# What you need to do
In your copy of the listing below, reproduce each word exactly and include no pictures.

# Data below
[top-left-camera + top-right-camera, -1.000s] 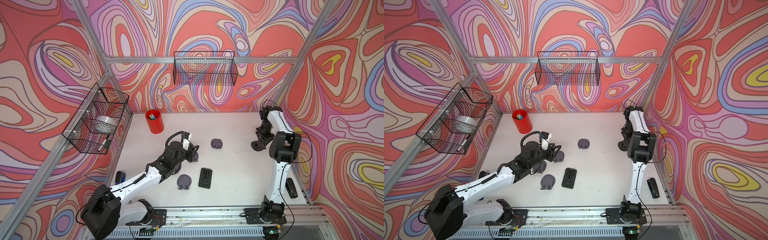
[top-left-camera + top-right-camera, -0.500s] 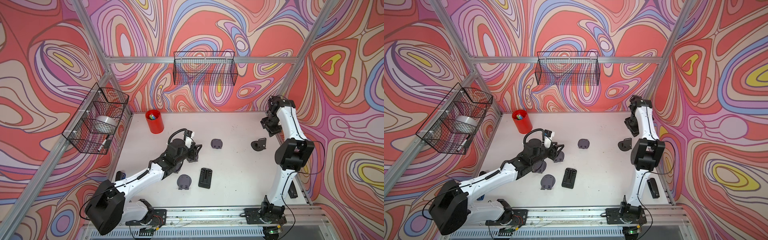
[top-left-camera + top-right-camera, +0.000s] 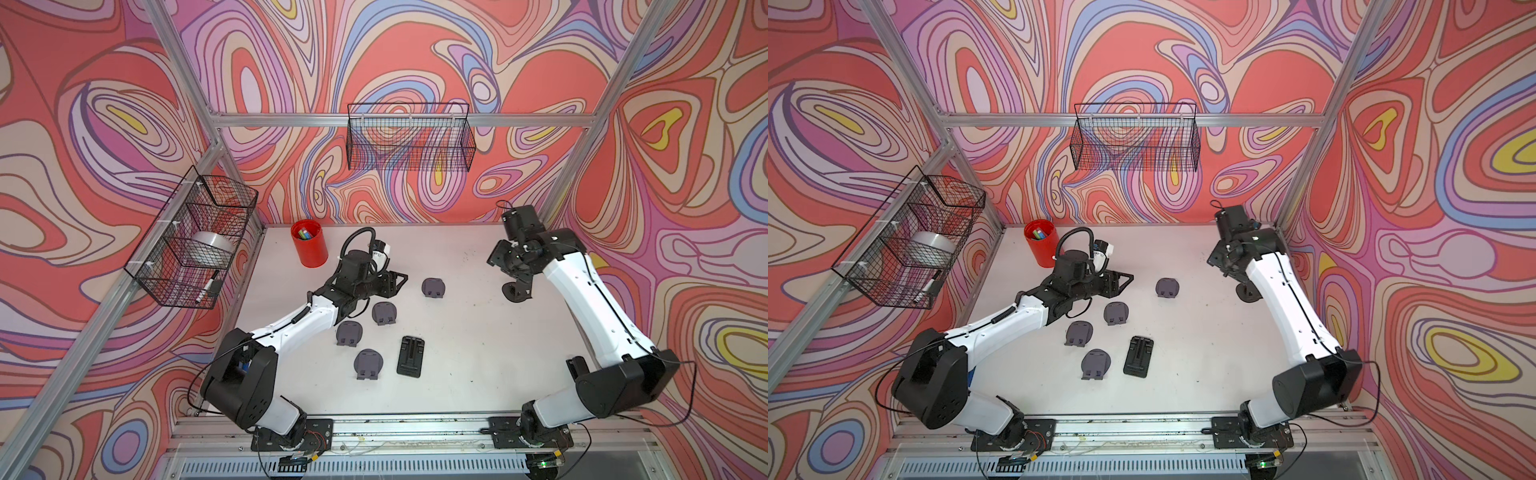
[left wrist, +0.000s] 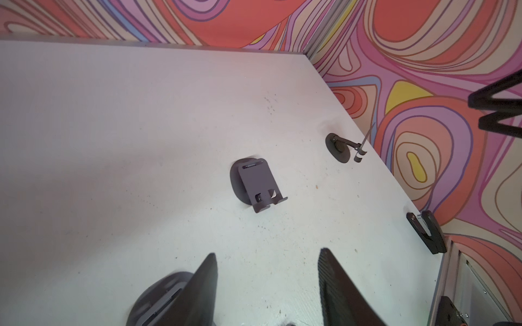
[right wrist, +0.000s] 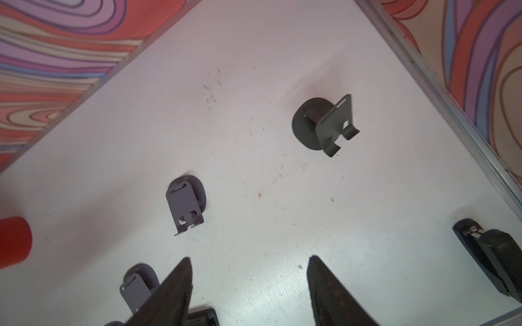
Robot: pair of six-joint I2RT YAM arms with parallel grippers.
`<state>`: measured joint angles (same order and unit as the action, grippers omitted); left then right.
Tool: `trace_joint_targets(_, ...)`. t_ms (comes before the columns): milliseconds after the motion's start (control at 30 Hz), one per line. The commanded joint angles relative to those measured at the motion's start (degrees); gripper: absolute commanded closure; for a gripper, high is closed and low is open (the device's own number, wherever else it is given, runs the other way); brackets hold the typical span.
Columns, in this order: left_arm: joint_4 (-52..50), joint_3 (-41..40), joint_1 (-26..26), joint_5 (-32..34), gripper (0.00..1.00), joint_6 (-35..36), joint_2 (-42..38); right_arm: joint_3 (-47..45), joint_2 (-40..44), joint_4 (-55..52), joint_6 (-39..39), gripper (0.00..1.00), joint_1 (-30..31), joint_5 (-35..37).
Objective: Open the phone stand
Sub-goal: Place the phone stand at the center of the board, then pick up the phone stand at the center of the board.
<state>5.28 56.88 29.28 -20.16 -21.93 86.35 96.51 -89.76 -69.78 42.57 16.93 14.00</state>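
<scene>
Phone stand (image 3: pixel 516 291) already unfolded, upright at 2 o'clock on table (image 3: pixel 478 357), right next to right gripper (image 5: pixel 249 258), not touching. Right fingers spread wide, nothing between. Left gripper (image 4: pixel 267 253) same deal: parted, empty, mid-table near folded stand (image 3: pixel 384 313). Second folded stand (image 3: pixel 434 287) lies at 9 o'clock from open one.

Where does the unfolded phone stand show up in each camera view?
In both top views: unfolded phone stand beside the right arm.
Left wrist: stand far off, side-on.
Right wrist: stand closer, upright.
Shared landmark: the folded stand nearest it.
</scene>
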Motion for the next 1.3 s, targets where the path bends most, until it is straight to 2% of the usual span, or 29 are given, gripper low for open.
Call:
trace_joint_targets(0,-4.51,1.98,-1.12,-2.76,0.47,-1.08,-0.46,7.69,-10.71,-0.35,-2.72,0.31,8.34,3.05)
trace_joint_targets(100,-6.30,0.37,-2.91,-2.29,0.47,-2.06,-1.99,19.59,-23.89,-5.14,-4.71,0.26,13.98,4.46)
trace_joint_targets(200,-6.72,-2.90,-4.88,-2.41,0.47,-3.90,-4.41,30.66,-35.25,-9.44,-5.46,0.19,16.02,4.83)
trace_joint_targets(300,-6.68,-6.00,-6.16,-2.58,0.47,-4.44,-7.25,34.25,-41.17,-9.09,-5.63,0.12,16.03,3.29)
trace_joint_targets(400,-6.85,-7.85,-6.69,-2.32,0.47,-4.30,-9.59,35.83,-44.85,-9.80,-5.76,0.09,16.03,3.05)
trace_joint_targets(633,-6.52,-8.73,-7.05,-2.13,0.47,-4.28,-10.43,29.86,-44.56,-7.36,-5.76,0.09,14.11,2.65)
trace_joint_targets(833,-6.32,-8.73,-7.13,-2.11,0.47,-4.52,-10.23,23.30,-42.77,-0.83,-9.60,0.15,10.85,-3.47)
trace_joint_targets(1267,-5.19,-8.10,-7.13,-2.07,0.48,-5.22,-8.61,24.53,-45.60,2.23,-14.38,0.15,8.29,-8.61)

# Answer section
[top-left-camera + top-right-camera, -1.000s] 
[top-left-camera + top-right-camera, -0.500s] 
[top-left-camera + top-right-camera, +0.000s] 
[left wrist, +0.000s] 
[right wrist, +0.000s] 
Robot: pair of six-joint I2RT YAM arms with parallel grippers.
`<state>`: measured joint angles (same order and unit as the action, grippers omitted); left then right.
Tool: `trace_joint_targets(_, ...)`. t_ms (comes before the columns): milliseconds after the motion's start (control at 30 Hz), one per line. The commanded joint angles relative to those measured at the motion's start (degrees); gripper: absolute commanded closure; for a gripper, high is closed and low is open (the device's own number, wherever else it is given, runs the other way); brackets hold the typical span.
Columns, in this order: left_arm: joint_4 (-52..50), joint_3 (-41..40), joint_1 (-26..26), joint_5 (-32..34), gripper (0.00..1.00), joint_6 (-35..36), joint_2 (-42..38); right_arm: joint_3 (-47..45), joint_2 (-40..44), joint_4 (-55..52), joint_6 (-39..39), gripper (0.00..1.00), joint_1 (-30..31), joint_5 (-35..37).
Objective: Open the phone stand
Sub-goal: Place the phone stand at the center of the board, then pick up the phone stand at the center of the board.
<state>5.28 56.88 29.28 -20.16 -21.93 86.35 96.51 -89.76 -69.78 42.57 16.93 14.00</state>
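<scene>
Phone stand (image 3: pixel 516 291) already unfolded, upright at 2 o'clock on table (image 3: pixel 478 357), right next to right gripper (image 5: pixel 249 258), not touching. Right fingers spread wide, nothing between. Left gripper (image 4: pixel 267 253) same deal: parted, empty, mid-table near folded stand (image 3: pixel 384 313). Second folded stand (image 3: pixel 434 287) lies at 9 o'clock from open one.

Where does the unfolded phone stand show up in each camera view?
In both top views: unfolded phone stand beside the right arm.
Left wrist: stand far off, side-on.
Right wrist: stand closer, upright.
Shared landmark: the folded stand nearest it.
</scene>
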Motion for the next 1.3 s, targets where the path bends most, until it is straight to 2% of the usual span, or 29 are given, gripper low for open.
Call:
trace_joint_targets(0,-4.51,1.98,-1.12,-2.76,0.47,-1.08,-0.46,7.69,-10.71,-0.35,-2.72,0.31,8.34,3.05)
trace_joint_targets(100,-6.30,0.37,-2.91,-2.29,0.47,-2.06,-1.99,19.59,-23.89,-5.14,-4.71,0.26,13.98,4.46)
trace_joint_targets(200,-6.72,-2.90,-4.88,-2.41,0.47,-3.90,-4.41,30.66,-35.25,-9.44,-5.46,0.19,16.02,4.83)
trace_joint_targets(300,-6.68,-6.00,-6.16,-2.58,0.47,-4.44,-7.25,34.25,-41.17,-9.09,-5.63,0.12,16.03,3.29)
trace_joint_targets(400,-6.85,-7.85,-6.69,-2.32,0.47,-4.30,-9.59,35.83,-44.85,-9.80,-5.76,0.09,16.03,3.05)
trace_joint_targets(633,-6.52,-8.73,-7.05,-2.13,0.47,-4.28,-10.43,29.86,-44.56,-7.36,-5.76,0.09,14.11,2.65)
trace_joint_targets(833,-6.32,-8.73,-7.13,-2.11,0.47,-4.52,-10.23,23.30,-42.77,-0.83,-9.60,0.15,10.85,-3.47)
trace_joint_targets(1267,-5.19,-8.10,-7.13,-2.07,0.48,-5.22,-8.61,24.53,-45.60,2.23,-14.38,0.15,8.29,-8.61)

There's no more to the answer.